YOUR OBJECTIVE: Work out how many lines below hold the string "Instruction" and state only that figure.

RECORDS SUPPLIED:
______

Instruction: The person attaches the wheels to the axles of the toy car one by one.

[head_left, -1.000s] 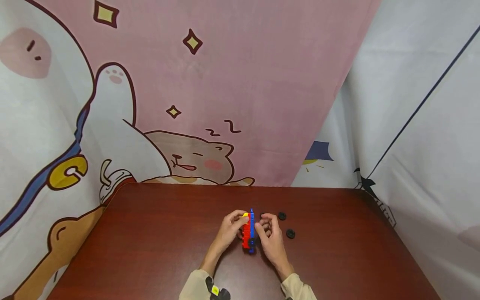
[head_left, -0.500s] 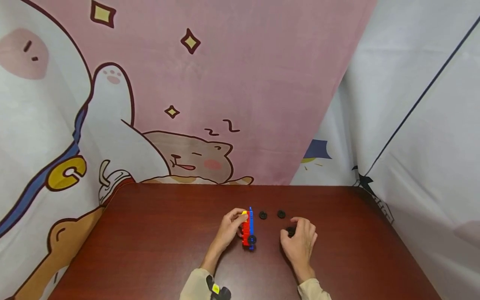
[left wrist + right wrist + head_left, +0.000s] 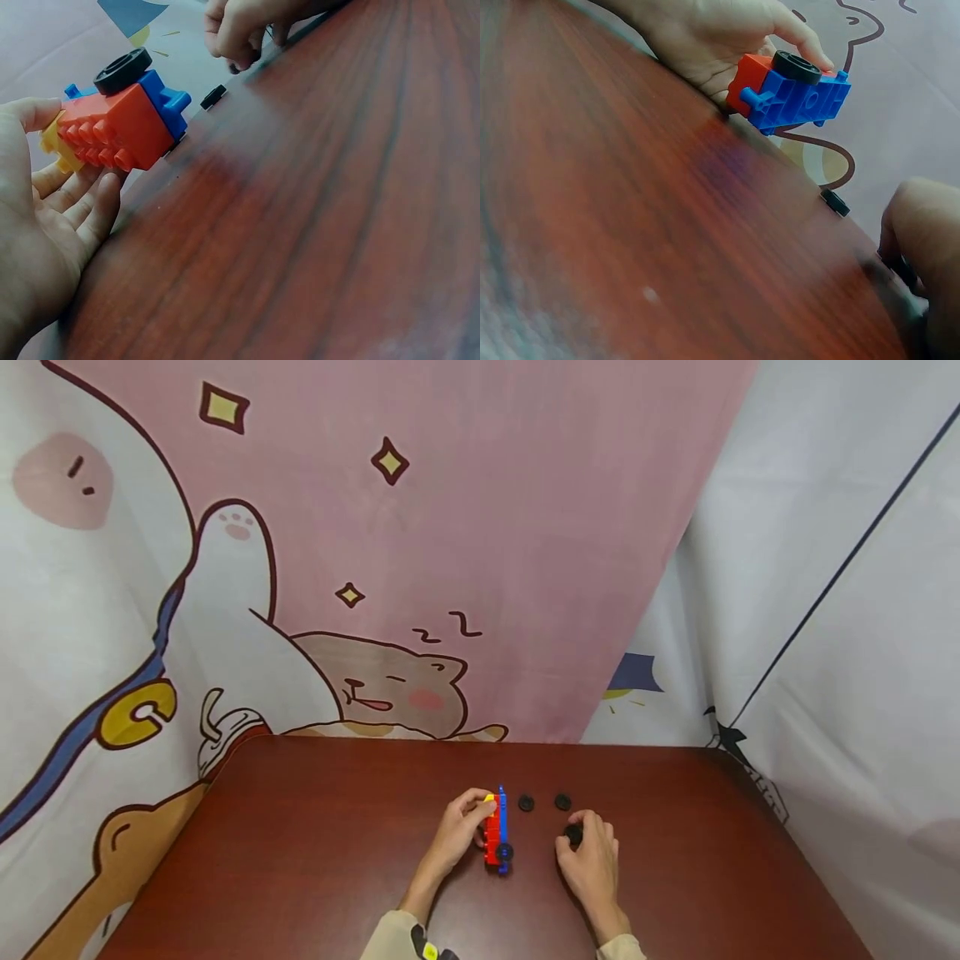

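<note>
My left hand (image 3: pixel 452 833) grips a toy building-block car (image 3: pixel 492 835) by its yellow end, above the table. The car has a red studded body and a blue base (image 3: pixel 802 105), tilted on its side. One black wheel (image 3: pixel 122 71) is fitted near the blue end peg; a second dark wheel shows partly on the opposite side in the head view. To the right, my right hand (image 3: pixel 596 864) pinches a loose black wheel (image 3: pixel 573 834) between thumb and fingers, low over the tabletop. In the right wrist view that hand (image 3: pixel 926 232) mostly hides its wheel.
Two more black wheels lie on the table behind the hands, a left one (image 3: pixel 526 803) and a right one (image 3: pixel 562 802). The dark red wooden table (image 3: pixel 315 843) meets a printed cartoon curtain (image 3: pixel 540 568) at its back edge.
My right hand has left the car's side, moved right to the nearest loose wheel and taken hold of it. The wheel has shifted slightly left. My left hand keeps the car in place.
</note>
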Action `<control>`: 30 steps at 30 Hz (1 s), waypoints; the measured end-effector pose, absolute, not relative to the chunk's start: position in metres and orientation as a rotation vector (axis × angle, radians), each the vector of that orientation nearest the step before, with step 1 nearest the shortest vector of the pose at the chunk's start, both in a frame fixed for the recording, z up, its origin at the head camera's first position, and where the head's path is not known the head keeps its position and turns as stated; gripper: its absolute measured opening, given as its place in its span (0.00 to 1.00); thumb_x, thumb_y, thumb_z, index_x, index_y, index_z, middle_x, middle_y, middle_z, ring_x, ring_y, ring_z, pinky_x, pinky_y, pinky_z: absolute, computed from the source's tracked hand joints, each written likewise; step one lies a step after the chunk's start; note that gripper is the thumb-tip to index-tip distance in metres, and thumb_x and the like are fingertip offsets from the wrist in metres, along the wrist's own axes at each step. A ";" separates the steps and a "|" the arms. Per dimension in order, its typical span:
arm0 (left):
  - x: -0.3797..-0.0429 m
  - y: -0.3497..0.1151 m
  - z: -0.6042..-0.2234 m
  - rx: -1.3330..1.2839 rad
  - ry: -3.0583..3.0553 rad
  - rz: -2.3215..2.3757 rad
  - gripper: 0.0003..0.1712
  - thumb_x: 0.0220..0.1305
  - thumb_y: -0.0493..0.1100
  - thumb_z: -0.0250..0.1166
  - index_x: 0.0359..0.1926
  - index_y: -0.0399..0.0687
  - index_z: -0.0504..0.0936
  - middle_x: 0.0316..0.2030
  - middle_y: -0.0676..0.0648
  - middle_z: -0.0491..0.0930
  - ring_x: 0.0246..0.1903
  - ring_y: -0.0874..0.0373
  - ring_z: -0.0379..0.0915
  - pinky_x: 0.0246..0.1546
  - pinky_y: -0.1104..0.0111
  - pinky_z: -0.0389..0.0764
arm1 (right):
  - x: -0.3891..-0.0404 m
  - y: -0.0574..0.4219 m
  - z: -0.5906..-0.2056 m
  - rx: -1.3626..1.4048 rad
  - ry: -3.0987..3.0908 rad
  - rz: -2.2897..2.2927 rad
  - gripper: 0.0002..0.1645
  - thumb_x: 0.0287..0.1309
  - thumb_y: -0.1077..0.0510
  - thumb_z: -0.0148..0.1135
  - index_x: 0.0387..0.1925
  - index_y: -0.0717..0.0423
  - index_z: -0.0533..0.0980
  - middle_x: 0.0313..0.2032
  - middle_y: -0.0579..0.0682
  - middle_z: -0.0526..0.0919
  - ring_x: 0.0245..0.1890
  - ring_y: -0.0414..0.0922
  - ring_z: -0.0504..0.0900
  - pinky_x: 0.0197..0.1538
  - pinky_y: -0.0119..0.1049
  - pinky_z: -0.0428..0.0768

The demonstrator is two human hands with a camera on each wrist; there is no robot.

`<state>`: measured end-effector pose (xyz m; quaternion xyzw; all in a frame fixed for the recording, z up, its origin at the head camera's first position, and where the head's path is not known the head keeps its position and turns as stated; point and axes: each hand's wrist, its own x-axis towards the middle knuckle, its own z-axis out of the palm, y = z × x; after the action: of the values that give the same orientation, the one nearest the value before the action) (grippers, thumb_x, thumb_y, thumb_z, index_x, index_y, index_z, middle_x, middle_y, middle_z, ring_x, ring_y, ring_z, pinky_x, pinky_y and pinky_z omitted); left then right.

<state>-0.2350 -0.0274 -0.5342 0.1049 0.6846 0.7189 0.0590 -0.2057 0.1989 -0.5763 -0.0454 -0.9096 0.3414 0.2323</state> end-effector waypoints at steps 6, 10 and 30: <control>-0.232 -0.027 -0.536 0.298 2.072 2.191 0.13 0.70 0.40 0.61 0.48 0.33 0.80 0.29 0.48 0.75 0.20 0.50 0.69 0.19 0.68 0.77 | -0.207 0.192 -0.582 0.008 -2.318 1.017 0.21 0.50 0.67 0.70 0.47 0.57 0.76 0.41 0.53 0.81 0.42 0.48 0.73 0.43 0.40 0.72; -0.233 -0.025 -0.537 0.309 2.083 2.188 0.13 0.70 0.39 0.61 0.49 0.33 0.79 0.30 0.50 0.76 0.21 0.54 0.70 0.19 0.68 0.77 | -0.208 0.182 -0.583 0.099 -2.173 1.185 0.23 0.54 0.68 0.71 0.52 0.61 0.78 0.42 0.54 0.79 0.40 0.49 0.74 0.42 0.29 0.73; -0.234 -0.022 -0.536 0.322 2.172 2.157 0.12 0.69 0.40 0.63 0.48 0.35 0.80 0.35 0.43 0.82 0.22 0.60 0.74 0.19 0.63 0.80 | -0.196 0.118 -0.544 0.116 -2.031 1.749 0.15 0.66 0.65 0.61 0.52 0.67 0.74 0.28 0.49 0.72 0.24 0.34 0.69 0.26 0.27 0.68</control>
<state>-0.2337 -0.0222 -0.5363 0.1045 0.7052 0.7005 0.0318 -0.1959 0.1179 -0.5440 0.0420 -0.7373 0.6349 0.2271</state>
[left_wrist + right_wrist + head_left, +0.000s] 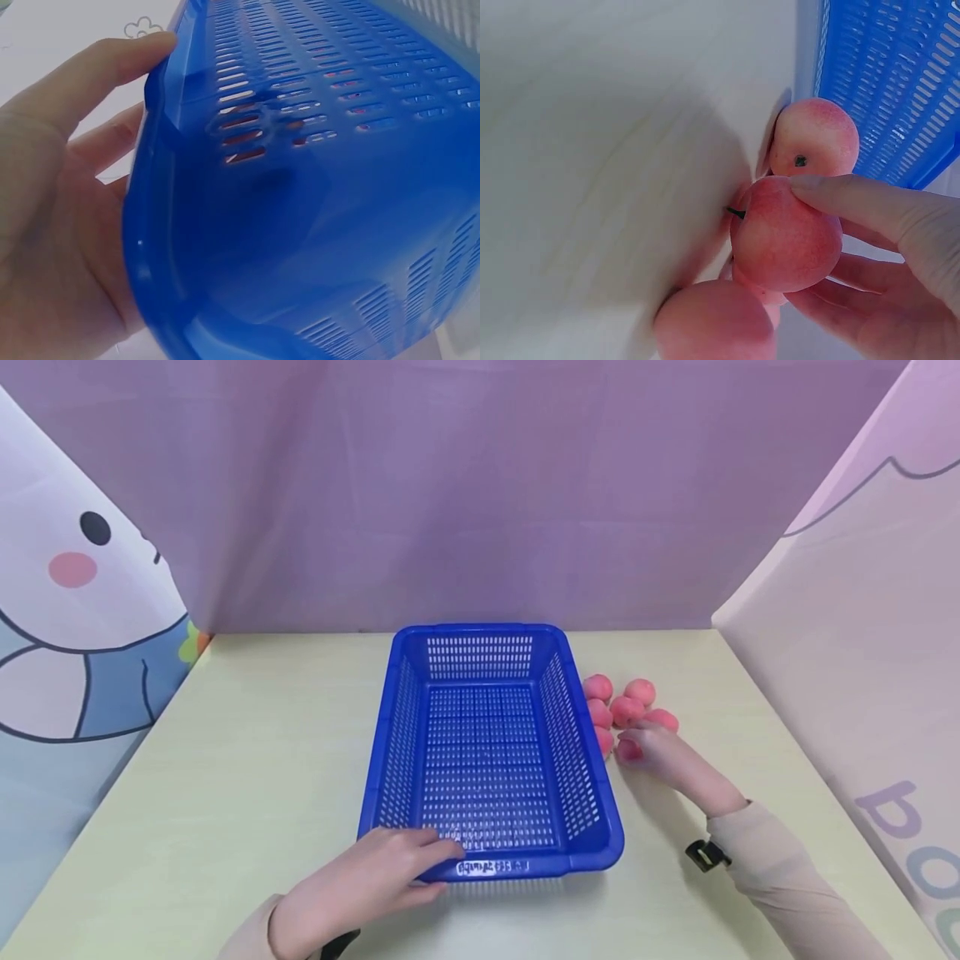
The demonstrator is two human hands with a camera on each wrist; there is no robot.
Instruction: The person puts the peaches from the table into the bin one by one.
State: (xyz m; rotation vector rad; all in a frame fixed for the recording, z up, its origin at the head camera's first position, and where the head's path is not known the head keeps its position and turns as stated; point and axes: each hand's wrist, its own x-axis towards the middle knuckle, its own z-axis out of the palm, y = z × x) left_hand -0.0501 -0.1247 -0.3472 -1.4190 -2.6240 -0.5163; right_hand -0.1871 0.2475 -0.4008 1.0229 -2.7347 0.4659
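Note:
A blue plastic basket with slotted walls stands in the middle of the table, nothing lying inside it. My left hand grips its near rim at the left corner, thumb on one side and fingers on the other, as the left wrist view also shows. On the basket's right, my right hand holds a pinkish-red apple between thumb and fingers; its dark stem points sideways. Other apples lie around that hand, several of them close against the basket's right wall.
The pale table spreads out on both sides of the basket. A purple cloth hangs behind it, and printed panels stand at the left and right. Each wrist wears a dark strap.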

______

ANSWER FOR THE TASK: 2